Work instructions:
Set down all of the data that follows, keeping every character.

==== Supplied data

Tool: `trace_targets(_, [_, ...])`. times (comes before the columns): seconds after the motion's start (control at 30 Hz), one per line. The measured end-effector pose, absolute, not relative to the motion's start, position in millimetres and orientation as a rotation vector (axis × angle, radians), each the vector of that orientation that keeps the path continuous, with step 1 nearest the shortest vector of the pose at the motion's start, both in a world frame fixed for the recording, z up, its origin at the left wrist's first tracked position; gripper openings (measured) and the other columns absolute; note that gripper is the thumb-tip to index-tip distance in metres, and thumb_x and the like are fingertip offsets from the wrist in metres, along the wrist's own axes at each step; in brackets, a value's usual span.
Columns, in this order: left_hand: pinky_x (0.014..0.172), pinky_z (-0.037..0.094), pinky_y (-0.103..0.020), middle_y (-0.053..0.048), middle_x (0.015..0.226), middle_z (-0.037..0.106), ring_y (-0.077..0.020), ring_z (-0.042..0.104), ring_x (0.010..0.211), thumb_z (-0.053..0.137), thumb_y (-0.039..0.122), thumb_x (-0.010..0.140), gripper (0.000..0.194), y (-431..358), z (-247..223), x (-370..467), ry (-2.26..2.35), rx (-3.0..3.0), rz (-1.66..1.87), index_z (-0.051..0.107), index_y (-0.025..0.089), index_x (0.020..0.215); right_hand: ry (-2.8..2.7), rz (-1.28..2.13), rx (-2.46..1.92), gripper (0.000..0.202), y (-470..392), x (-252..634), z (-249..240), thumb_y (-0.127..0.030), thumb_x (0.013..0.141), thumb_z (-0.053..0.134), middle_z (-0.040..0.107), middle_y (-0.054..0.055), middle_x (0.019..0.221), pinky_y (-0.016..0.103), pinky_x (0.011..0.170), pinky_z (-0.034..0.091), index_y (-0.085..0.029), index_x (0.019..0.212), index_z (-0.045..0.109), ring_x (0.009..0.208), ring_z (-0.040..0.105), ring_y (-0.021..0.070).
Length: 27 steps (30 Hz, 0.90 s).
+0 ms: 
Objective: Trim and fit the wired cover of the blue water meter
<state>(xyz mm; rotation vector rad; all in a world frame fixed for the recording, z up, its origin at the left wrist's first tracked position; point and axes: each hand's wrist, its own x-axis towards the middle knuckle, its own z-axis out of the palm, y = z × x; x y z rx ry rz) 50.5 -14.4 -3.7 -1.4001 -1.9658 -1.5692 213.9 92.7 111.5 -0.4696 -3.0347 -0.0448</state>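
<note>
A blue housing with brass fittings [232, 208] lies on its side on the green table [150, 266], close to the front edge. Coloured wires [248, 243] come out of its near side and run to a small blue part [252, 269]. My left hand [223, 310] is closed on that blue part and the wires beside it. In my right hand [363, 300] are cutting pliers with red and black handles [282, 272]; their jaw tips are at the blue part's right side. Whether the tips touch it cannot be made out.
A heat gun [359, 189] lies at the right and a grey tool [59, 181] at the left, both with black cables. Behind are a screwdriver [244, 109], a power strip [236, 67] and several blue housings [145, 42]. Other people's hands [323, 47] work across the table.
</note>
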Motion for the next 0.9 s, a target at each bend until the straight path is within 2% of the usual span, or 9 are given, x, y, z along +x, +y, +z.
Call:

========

Reply to the task:
Tool: `trace_targets(_, [_, ...])`. times (comes before the columns): seconds after the motion's start (control at 30 Hz), one per line. The measured end-effector pose, absolute, not relative to the motion's start, position in millimetres and orientation as a rotation vector (axis × angle, radians), each the vector of that orientation that keeps the path continuous, with step 1 nearest the shortest vector of the pose at the motion's start, both in a world frame fixed for the recording, z up, its origin at the left wrist's first tracked position; gripper openings (measured) and the other columns absolute; note that gripper is the thumb-tip to index-tip distance in metres, and thumb_x and the like are fingertip offsets from the wrist in metres, along the wrist's own axes at each step; in brackets, a value's usual span.
Columns, in this order: left_hand: pinky_x (0.014..0.172), pinky_z (-0.037..0.094), pinky_y (-0.103..0.020), middle_y (-0.053..0.048), middle_x (0.015..0.226), middle_z (-0.037..0.106), ring_y (-0.077..0.020), ring_z (-0.042..0.104), ring_x (0.010..0.211), thumb_z (-0.053..0.137), thumb_y (-0.039..0.122), thumb_x (-0.010..0.140), gripper (0.000..0.194), y (-431..358), z (-247..223), x (-370..467), ry (-2.26..2.35), rx (-3.0..3.0), rz (-1.66..1.87), index_z (-0.051..0.107), index_y (-0.025..0.089), index_x (0.020..0.215); right_hand: ry (-2.8..2.7), rz (-1.28..2.13), rx (-2.46..1.92), gripper (0.000..0.202), y (-470..392), x (-252..634), z (-249..240), thumb_y (-0.127..0.030), thumb_x (0.013..0.141), thumb_z (-0.053..0.134), middle_z (-0.040..0.107), middle_y (-0.054..0.055), middle_x (0.019..0.221), pinky_y (-0.016..0.103), pinky_x (0.011..0.170), pinky_z (-0.034..0.091), index_y (-0.085..0.029), index_x (0.019..0.212), index_z (-0.045..0.109), ring_x (0.009..0.208), ring_z (-0.040..0.105), ring_y (-0.021..0.070).
Length: 27 steps (30 Hz, 0.90 s).
+0 ms: 
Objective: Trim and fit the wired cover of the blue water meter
<state>(xyz mm; rotation vector rad; all in a world frame fixed for the recording, z up, its origin at the left wrist's first tracked position; point and axes: each hand's wrist, its own x-axis towards the middle knuckle, its own z-axis out of the palm, y = z × x; x y z rx ry rz) 50.5 -14.4 -3.7 -1.4001 -1.9658 -1.5692 213.9 92.7 111.5 -0.4696 -3.0347 -0.0448</state>
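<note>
A blue housing with brass fittings [232, 208] lies on its side on the green table [150, 266], close to the front edge. Coloured wires [248, 243] come out of its near side and run to a small blue part [252, 269]. My left hand [223, 310] is closed on that blue part and the wires beside it. In my right hand [363, 300] are cutting pliers with red and black handles [282, 272]; their jaw tips are at the blue part's right side. Whether the tips touch it cannot be made out.
A heat gun [359, 189] lies at the right and a grey tool [59, 181] at the left, both with black cables. Behind are a screwdriver [244, 109], a power strip [236, 67] and several blue housings [145, 42]. Other people's hands [323, 47] work across the table.
</note>
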Motion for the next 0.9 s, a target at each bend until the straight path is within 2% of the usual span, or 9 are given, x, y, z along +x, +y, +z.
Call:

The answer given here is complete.